In the area of peace, she said “we held a workshop for peace building and peace clubs creation in schools. It is also a pilot programme and we selected 10 schools in the state. During the peace workshop, we invited various stakeholders like political groups, pressure groups, the media, religious groups, traditional leaders and had a one-day workshop where we discussed and created awareness on peace and then emphasised the need for us to maintain the peaceful coexistence within our communities.

“On the second day, we held a workshop for teachers from the selected schools – three from each of the 10 selected schools we invited. We taught them how to organise peace clubs in their respective schools. The whole aim is to catch our young ones early and imbibing in them the idea of peace, while encouraging them to accept our unity and diversity. These include teaching them to learn to live with one another in harmony.

“We flagged off the peace clubs created in the 10 schools and issued them documents of activities, so they will replicate in their schools so that the clubs will grow. We are monitoring them and we will create an avenue where there will be interactions between the clubs, like debating clubs, drama clubs going from one school to another in order to preach and discuss peace.”

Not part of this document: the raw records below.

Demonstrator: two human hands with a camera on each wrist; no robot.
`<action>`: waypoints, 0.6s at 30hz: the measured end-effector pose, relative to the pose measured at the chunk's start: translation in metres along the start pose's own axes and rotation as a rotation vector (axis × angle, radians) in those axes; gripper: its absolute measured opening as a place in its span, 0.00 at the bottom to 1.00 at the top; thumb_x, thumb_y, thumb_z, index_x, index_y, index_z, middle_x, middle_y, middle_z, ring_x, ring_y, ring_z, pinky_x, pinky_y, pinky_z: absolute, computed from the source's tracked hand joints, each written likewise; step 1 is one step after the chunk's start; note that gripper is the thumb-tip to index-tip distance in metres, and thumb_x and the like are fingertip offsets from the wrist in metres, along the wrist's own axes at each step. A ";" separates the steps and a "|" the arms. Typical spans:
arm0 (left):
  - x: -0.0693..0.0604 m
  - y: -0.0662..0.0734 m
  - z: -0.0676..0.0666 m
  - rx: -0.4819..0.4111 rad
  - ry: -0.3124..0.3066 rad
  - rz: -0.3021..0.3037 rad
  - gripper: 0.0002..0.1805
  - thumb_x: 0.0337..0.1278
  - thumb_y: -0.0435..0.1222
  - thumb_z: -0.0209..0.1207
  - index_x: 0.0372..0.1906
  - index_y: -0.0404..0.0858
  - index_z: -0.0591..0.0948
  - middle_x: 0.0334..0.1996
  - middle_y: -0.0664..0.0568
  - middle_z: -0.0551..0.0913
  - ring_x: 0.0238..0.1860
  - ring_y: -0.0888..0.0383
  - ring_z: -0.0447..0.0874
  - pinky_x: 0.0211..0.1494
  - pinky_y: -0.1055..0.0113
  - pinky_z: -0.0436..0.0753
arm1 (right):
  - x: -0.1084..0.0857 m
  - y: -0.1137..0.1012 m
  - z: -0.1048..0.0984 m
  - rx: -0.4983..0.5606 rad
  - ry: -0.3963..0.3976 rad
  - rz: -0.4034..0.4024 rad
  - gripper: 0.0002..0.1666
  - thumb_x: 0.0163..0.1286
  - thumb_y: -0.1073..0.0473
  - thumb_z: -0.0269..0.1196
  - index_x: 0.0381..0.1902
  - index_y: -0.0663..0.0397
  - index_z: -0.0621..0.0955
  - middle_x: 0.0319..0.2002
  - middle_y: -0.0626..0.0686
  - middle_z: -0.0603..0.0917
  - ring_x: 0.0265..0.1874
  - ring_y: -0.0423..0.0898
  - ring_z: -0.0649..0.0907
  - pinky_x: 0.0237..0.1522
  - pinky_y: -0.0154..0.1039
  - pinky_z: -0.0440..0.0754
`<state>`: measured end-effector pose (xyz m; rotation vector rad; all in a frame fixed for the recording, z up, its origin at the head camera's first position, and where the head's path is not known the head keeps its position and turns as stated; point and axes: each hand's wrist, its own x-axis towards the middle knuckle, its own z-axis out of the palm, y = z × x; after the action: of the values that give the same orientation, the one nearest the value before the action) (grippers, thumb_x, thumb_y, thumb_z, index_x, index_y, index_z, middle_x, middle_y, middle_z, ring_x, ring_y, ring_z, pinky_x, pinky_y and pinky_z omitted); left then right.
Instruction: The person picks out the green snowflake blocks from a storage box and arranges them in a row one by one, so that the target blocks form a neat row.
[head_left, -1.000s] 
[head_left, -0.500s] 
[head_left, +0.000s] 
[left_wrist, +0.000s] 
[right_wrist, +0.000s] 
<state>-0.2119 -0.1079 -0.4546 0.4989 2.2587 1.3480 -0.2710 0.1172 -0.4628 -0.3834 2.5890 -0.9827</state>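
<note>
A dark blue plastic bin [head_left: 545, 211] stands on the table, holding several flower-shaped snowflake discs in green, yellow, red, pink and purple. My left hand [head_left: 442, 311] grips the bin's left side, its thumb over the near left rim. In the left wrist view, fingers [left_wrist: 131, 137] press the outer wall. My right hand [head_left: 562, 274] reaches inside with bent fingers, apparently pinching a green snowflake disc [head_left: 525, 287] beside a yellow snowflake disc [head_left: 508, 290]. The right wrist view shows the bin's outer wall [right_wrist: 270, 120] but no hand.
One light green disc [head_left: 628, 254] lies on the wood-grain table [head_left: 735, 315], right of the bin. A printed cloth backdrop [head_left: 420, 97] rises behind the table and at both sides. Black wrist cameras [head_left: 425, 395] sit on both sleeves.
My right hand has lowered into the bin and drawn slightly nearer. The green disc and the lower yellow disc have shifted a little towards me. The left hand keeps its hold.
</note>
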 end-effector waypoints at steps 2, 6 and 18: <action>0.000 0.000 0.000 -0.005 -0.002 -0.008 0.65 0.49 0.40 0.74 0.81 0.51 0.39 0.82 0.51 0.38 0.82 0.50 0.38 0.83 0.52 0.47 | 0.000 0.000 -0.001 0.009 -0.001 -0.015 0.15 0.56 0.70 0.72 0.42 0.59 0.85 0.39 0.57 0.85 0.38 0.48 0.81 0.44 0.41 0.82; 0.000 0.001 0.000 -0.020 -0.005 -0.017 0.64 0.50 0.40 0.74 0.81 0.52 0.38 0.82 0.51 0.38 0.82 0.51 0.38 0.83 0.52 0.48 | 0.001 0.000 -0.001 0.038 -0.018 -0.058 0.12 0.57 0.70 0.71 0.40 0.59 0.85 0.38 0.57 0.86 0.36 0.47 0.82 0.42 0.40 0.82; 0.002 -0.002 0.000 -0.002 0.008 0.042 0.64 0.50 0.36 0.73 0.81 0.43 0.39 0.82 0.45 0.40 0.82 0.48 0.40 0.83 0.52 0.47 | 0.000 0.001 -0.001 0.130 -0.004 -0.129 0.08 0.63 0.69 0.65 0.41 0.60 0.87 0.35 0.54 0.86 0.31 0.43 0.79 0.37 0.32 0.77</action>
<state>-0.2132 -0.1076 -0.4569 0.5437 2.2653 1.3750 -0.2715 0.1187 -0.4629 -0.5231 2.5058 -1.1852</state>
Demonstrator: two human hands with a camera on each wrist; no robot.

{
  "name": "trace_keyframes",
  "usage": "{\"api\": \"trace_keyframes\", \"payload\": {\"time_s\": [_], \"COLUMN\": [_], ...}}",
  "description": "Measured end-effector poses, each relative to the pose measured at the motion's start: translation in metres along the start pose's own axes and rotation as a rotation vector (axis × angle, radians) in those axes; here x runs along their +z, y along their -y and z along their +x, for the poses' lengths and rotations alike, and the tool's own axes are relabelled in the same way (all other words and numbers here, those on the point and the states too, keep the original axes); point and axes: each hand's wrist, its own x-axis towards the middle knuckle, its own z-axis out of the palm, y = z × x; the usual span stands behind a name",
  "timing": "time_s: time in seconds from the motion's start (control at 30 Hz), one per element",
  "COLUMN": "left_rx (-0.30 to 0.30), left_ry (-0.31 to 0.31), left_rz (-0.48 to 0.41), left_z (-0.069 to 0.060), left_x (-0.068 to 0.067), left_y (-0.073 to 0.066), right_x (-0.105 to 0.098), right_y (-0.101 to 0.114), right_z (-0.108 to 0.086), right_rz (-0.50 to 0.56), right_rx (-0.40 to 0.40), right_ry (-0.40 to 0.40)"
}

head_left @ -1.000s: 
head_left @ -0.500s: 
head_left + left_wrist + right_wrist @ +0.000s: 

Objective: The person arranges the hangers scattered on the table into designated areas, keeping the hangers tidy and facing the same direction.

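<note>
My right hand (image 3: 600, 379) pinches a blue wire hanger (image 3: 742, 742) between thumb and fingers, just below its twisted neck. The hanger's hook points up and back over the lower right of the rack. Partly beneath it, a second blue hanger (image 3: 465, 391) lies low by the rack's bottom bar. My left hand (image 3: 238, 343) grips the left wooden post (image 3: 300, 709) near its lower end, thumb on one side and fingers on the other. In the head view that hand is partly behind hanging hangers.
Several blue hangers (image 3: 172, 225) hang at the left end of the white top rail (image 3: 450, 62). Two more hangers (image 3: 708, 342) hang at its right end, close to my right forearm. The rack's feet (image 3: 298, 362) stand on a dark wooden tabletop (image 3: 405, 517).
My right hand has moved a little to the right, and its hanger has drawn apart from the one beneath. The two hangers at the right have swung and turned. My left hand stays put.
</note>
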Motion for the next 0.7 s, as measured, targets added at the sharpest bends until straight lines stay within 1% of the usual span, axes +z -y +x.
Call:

Hajiya Hadiza Abubakar told journalists that “The NGO was initiated with the sole aim of uplifting the status of women and complementing the efforts of government. I work with the Ministry of Women Affairs to roll out some initiatives as regards to women, because government cannot do it alone. So, the NGO is to complement my husband’s effort in addressing the challenges faced by women, children and vulnerable groups. This is based on my belief that any meaningful reform in the society must bring about economic advancement for women and youths”.

Hajiya Abubakar said she wants to ensure that her NGO would continue even after her husband left office. “Bauchi Sustainable Women Economic Empowerment and Peace Initiative (B-SWEEP), as the name suggests, has factored the issue of sustainability into the running of the NGO. For that reason, we have a strong board and technical team and we have tried to maintain independence between the office of the wife of the governor, and B-SWEEP as an NGO.

“We intend to provide women with skills to make them independent financially, while in health, we are looking at maternal and child health intervention. One of the other thematic areas is the reintegration of women and girls back into formal and non-formal school programmes and then participation of women in agriculture.”